• AIM OF THE EXERCISE
If a line of the material holds the string "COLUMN", it counts; report the number of such lines alone.

Segment Start: COLLECTED DATA

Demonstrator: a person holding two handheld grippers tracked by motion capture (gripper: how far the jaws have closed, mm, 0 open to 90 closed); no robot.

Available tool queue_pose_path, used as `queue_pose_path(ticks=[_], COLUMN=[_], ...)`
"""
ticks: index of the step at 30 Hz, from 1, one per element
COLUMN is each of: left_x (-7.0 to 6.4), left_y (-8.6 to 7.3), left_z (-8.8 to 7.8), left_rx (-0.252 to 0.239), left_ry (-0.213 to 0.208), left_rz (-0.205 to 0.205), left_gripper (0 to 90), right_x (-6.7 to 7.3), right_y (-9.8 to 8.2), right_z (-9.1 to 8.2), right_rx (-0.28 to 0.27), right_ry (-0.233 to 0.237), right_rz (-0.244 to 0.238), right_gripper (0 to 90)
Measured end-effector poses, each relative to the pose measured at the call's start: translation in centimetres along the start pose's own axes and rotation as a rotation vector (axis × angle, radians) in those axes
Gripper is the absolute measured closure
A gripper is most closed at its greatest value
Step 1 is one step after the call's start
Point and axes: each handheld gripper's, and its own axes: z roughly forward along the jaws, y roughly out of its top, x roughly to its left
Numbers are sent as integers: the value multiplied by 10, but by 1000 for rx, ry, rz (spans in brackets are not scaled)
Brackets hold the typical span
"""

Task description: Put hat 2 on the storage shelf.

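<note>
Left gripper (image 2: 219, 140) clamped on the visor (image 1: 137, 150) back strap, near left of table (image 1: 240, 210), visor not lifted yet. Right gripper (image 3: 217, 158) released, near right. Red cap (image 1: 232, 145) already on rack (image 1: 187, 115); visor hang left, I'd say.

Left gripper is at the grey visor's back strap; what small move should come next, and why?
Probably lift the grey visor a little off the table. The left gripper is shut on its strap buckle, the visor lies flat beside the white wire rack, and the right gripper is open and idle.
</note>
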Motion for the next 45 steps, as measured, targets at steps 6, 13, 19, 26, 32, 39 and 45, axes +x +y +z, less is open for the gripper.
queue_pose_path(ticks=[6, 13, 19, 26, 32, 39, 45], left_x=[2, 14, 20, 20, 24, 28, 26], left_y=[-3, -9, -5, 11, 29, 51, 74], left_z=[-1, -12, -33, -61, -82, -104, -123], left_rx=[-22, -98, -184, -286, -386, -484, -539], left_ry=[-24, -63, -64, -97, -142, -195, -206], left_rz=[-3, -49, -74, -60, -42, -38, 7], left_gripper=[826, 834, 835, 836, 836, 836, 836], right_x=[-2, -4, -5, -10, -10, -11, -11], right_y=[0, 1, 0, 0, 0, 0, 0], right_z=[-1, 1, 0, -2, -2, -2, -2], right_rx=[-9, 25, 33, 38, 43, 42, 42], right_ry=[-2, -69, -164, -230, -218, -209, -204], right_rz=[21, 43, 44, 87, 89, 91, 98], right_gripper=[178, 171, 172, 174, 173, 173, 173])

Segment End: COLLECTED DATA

• EXERCISE RESPONSE
2